2023年3月に、研修のためインド・ニューデリーの海外事務所で1か月ほど勤務しました。研修中は、事務所のあるニューデリー市内での業務だけでなく、東側の国境付近の地域への出張に随行する機会もいただき、仕事としてだけでなく、ひとつの経験として貴重な時間を過ごすことができたと感じています。また、生活でも業務のうえでも、日本と同じようには事が進まないのが海外勤務であることを実感し、いずれ巡ってくる赴任に備えて、さまざまな面での「タフさ」を鍛えていかなければ、と思い始めるきっかけにもなりました。

Q5.どんな人にJFをお薦めしたい?

私自身も日々の業務の中で学ぶことばかりの毎日ではありますが、JFで働き始めて5年目を迎えた現在、能動的に、かつ丁寧に物事を進めようとする姿勢を大切にしたいと感じています。
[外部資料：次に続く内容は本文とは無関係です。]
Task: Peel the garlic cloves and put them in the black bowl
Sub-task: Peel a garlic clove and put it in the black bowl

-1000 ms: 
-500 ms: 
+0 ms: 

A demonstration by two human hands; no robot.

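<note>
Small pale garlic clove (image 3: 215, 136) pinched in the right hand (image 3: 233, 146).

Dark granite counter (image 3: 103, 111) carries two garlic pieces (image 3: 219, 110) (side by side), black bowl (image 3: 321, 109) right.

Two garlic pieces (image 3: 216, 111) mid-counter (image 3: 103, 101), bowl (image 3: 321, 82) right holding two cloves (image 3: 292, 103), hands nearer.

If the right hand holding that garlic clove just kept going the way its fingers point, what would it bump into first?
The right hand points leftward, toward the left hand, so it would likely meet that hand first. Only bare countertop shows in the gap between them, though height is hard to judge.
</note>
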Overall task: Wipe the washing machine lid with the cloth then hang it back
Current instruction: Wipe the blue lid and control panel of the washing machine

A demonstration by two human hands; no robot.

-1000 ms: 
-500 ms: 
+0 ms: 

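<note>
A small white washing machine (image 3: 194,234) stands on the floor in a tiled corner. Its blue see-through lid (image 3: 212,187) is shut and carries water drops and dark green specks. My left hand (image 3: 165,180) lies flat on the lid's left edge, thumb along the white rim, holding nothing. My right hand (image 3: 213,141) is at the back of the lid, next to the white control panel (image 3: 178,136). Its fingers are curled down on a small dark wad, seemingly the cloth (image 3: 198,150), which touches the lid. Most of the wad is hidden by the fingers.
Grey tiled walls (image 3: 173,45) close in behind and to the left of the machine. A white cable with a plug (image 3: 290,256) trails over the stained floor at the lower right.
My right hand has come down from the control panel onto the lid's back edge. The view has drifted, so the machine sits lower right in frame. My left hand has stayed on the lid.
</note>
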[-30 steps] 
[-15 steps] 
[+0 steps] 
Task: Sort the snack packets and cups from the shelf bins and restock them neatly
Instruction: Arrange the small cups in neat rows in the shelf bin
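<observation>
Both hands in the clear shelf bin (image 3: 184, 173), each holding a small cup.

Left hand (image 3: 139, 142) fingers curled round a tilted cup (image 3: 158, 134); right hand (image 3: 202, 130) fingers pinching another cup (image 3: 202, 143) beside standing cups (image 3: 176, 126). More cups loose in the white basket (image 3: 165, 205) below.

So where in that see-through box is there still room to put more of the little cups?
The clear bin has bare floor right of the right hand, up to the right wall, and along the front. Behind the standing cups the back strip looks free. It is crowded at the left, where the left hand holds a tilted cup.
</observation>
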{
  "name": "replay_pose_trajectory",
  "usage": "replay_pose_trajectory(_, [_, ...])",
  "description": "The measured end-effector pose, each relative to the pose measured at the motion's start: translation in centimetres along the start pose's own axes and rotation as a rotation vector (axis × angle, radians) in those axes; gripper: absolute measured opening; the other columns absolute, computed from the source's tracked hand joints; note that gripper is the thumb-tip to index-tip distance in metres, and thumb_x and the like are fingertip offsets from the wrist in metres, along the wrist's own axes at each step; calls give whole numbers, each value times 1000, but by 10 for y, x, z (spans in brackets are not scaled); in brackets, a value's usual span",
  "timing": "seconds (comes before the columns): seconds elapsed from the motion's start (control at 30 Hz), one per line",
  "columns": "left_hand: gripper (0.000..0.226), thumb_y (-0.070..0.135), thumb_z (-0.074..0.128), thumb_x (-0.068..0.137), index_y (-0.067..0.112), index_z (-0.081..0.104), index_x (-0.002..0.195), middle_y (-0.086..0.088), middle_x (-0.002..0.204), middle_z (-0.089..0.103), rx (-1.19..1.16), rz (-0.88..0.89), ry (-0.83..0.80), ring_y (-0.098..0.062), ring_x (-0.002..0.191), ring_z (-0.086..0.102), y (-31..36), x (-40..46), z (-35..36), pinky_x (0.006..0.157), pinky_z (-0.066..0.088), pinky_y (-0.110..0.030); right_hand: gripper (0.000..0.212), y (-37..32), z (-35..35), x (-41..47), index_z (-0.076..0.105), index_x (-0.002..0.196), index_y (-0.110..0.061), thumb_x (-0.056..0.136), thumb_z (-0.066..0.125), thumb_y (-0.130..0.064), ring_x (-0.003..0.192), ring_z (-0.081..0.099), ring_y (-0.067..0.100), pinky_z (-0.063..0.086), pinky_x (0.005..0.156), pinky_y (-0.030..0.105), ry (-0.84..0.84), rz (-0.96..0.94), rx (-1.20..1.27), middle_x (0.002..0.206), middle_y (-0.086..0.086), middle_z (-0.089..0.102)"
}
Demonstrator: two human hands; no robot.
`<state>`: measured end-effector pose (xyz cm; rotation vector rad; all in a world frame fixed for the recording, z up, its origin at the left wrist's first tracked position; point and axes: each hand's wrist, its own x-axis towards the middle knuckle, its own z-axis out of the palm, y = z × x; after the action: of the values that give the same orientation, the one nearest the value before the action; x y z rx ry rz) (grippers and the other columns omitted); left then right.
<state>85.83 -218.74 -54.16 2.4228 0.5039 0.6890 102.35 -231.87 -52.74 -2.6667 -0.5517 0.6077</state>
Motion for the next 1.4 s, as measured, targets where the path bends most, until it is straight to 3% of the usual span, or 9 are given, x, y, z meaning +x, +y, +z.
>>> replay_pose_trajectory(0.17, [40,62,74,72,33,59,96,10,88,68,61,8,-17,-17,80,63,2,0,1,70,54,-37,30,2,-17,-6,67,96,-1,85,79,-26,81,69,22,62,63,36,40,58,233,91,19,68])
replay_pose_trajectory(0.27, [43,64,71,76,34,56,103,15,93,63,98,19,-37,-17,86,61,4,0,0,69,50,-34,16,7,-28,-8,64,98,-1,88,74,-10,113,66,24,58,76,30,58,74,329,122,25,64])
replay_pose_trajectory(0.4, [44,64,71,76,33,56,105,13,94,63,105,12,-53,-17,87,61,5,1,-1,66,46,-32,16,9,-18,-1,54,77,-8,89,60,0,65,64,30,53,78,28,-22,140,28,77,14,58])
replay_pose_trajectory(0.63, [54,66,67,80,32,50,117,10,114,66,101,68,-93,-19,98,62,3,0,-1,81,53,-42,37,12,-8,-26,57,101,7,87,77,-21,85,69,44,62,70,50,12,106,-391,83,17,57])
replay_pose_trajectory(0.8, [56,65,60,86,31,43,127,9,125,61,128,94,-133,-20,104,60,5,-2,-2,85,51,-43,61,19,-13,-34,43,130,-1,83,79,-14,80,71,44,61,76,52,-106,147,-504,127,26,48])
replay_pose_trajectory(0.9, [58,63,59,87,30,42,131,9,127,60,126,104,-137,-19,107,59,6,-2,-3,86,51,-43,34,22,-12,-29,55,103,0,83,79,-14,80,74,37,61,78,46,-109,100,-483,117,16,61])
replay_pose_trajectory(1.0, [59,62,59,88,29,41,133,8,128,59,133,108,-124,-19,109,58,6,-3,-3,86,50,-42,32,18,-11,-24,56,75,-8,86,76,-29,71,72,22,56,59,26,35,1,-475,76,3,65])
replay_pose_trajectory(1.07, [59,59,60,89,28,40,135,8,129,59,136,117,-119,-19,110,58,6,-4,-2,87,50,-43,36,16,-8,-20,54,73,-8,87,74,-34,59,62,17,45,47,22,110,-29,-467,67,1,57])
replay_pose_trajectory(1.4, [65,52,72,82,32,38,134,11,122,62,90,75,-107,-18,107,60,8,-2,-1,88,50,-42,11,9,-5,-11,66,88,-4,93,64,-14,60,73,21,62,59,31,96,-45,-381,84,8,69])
JF職員として働き始める前を思い返すと、「国際交流」の機会はあくまで享受するもの、と無意識に考えていたような気がします。しかしJFは、むしろその機会を提供する立場ですので、何かがやってくることを待っていては何も動きません。ひとつの仕事に取り組むうえでも、自身を取り巻く状況をよく分析して、どのように事を進めていくべきかをよく想像し、その結果を実際の行動に繋げていくという、一連の流れを丁寧に積み上げられるようになれれば、より良い仕事ができるようになるのでは、と考えています。そのような姿勢で仕事に取り組める人と、一緒に仕事がしたいです。

【とある1日のスケジュール】

9時
出勤、メールやその他の連絡状況の確認、またその日のスケジュールの確認
10時
JLPT受験案内・願書の原稿チェック及び推敲作業
11時
JLPT実施運営チームの打ち合わせ(進捗確認・ToDo整理)
12時30分
昼食休憩
14時
JLPT応募受付・採点業務の委託先業者との打ち合わせ資料作成
17時
JLPT実施国の海外事務所・大使館担当者とのオンライン打ち合わせ
18時
前段の打ち合わせの議事録・フォローアップ資料作成
19時30分
退勤
インド現地の教育機関の日本語コース修了式に参加した際の写真
インド現地の教育機関の日本語コース修了式に参加した際の様子。打ち合わせにはない挨拶とJF事業の説明を突然依頼されました。インドではよくあることのようです。
巡回展用資料の輸送前のチェック時の写真
巡回展用資料の輸送前のチェックの様子。インド現地の業者さん方と、早朝から一日、倉庫に詰めて作業しました。